RE: The Teacher portion of your article. You are making the assumption that these (layed off) teachers are/were competent good teachers. For far far too long existing rules basically prevented principals and administrators from "getting rid of" poor performing teachers. Finally (within the last 2 years) these rules have changed. This change was needed and welcome. Seniority is NOT a measure of effective teaching. IF we want our schools to perform better and prepare our youth for the future we MUST have competent Teachers.

This requires that the supervisory personnel (Principals, etc.) MUST have the ability to make staffing decisions unfettered by rules forced on our schools by outside interests (like the NEA, etc.) In order to properly manage the school in question the Administrators need the ability to actually manage (run) the school. Otherwise they get little respect, non-compliance with changes (mostly no-one likes changes), resulting in a situation where the "inmates run the asylum".

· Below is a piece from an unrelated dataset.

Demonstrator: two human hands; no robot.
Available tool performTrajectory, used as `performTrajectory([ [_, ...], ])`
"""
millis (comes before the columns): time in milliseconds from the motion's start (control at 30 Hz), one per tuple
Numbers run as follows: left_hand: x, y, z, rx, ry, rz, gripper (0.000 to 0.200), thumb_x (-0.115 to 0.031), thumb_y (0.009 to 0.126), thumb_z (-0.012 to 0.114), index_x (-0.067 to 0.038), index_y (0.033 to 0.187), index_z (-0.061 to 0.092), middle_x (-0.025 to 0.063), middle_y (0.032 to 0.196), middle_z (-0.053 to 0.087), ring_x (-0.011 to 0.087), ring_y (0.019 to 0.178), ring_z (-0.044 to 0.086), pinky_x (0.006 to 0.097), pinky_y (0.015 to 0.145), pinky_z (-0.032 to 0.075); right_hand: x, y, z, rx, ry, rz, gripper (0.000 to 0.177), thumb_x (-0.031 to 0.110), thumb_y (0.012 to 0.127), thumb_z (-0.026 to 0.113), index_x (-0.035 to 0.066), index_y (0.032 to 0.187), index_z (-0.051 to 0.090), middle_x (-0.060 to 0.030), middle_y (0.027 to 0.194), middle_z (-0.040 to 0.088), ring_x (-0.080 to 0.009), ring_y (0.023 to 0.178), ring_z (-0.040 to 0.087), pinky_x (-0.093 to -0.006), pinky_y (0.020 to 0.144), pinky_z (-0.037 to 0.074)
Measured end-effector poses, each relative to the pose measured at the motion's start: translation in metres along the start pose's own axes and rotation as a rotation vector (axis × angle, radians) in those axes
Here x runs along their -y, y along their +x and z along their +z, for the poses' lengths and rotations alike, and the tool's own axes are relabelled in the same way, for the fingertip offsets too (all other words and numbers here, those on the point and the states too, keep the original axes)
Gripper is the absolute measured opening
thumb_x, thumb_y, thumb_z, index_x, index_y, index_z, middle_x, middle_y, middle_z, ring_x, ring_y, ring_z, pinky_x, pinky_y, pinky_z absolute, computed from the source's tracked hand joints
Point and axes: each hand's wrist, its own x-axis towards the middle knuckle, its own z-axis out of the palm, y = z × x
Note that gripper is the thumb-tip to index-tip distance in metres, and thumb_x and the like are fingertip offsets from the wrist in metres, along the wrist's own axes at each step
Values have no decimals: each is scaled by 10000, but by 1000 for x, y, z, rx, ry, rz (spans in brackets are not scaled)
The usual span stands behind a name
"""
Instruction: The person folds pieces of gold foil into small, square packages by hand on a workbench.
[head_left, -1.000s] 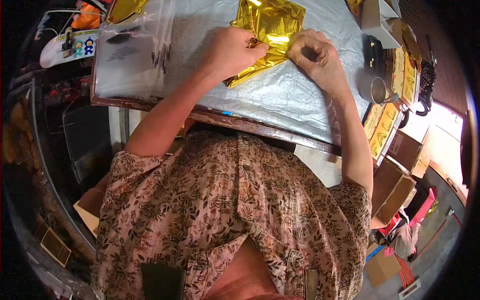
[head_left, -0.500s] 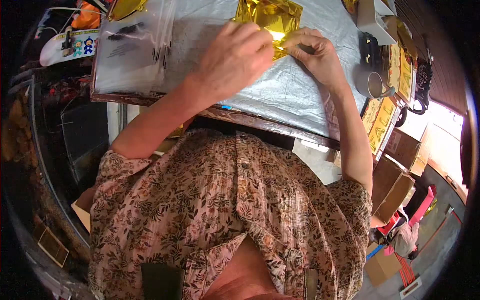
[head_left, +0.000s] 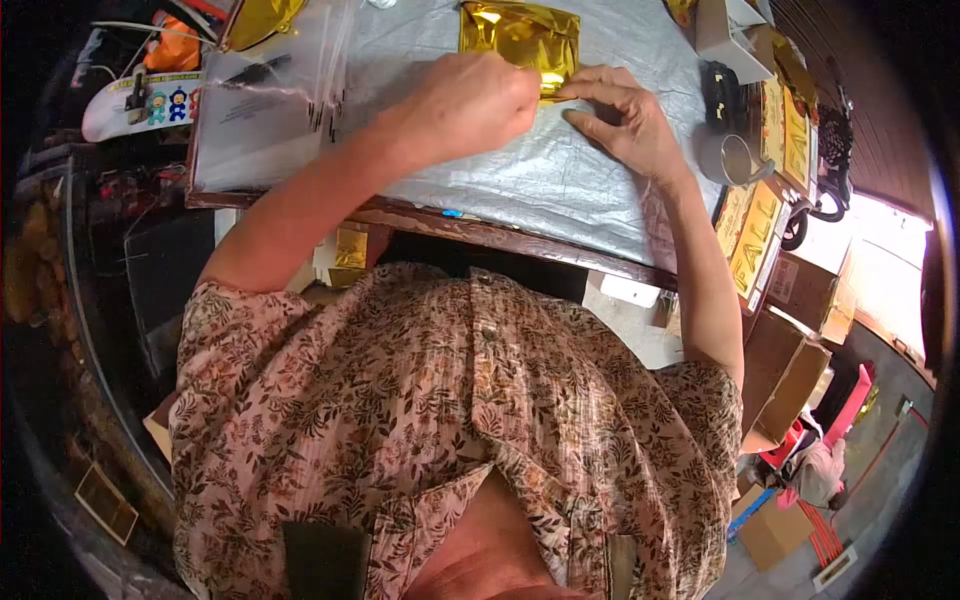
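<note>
A shiny gold foil packet (head_left: 520, 40) lies on the silvery table cover (head_left: 590, 165) at the top middle. My left hand (head_left: 475, 108) is at its lower left edge, fingers curled in; what they hold, if anything, is hidden. At the packet's lower right corner, my right hand (head_left: 625, 118) touches the foil with its fingertips, thumb spread away below. Clear plastic bags (head_left: 260, 130) lie flat to the left of my left forearm, with another gold foil piece (head_left: 262, 20) above them.
Right of my right hand are a metal mug (head_left: 728, 160), a black item (head_left: 720, 95) and a white box (head_left: 728, 42). Boxes with gold lettering (head_left: 755, 240) stand at the table's right side. The table's front edge (head_left: 480, 230) runs below my forearms. Cardboard boxes (head_left: 785, 385) stand farther right.
The foil packet now looks flatter and squarer. My left hand has moved slightly left and its fingers are more curled. My right thumb has come away from the foil.
</note>
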Motion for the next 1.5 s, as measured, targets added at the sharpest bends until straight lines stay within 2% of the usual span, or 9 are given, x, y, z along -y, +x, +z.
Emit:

Principals have faced this problem for way too long. This comment includes the previous School Administrators as well. I suspect Frank Larby (Middle school principal several years back) would have loved to have had the present tools for personnel decision making. Most likely Roy S. would have been happy to have been unfettered with his employee choices.

We NEED to reward our good teachers amply BUT encourage poor performing teachers into another occupation. Layoffs will help them determine that (at least) one administration concluded that their own teaching performance was unsatisfactory. Repeated layoffs might get the point through that another occupation might be in order. Most other businesses have management that is empowered and able to "hire and fire" as they see fit. Why should principals and school administrators be any different.